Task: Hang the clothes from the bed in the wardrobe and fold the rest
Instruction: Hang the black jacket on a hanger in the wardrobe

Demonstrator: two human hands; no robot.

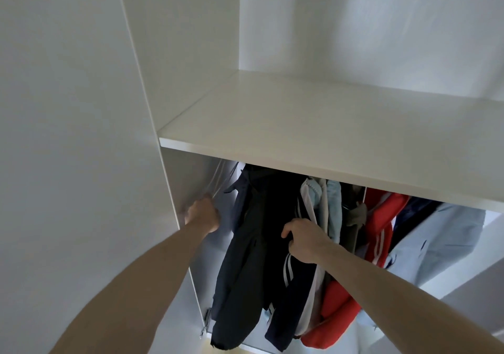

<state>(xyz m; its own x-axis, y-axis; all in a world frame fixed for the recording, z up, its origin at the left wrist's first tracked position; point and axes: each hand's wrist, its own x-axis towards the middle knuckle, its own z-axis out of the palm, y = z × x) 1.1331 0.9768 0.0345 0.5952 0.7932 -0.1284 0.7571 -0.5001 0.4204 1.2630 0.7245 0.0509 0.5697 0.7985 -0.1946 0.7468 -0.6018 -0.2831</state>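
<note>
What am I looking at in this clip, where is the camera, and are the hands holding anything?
There is no machine: a person wears one wide-angle camera on the head, looking at their own bare arms reaching into a white wardrobe. A white shelf runs across, and clothes hang beneath it. The left hand is curled round something pale at the wardrobe's left wall; thin white lines, perhaps empty hangers, rise from it, but I cannot tell for sure. The right hand grips a dark jacket with white stripes. To its right hang a red jacket and a pale blue garment.
</note>
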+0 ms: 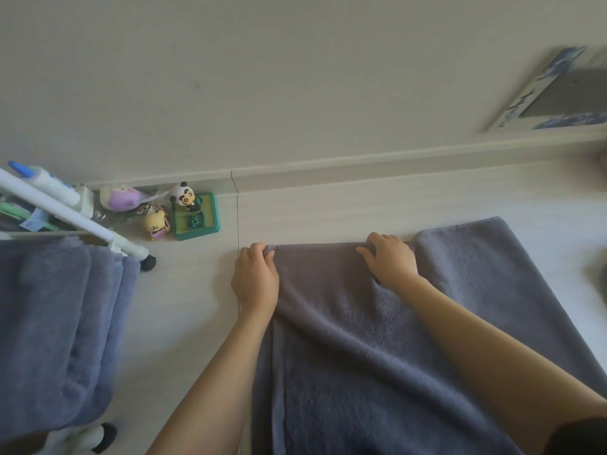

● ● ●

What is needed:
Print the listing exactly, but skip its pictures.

Expected output:
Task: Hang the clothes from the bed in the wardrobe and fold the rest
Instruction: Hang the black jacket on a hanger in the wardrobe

Demonstrator: two human hands; no robot.


<state>(xyz m; its own x-axis, y-axis; all in a world frame fixed for the recording, z up, its origin at the left wrist's first tracked position; point and axes: each hand's wrist, its own x-axis towards the middle knuckle, its own z-axis out of the palm, y = z × x) 1.1331 0.9768 0.0345 0.5952 0.7932 -0.1284 0.7571 -0.5001 0.4204 1.2630 0.7245 0.0509 0.5697 0.7985 -0.1946 0.7468 -0.6018 -0.2831</state>
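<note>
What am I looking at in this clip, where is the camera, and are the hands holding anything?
There is no machine: a person wears one wide-angle camera on the head, looking at their own bare arms reaching into a white wardrobe. A white shelf runs across, and clothes hang beneath it. The left hand is curled round something pale at the wardrobe's left wall; thin white lines, perhaps empty hangers, rise from it, but I cannot tell for sure. The right hand grips a dark jacket with white stripes. To its right hang a red jacket and a pale blue garment.
</note>
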+0 ms: 

This concludes the output.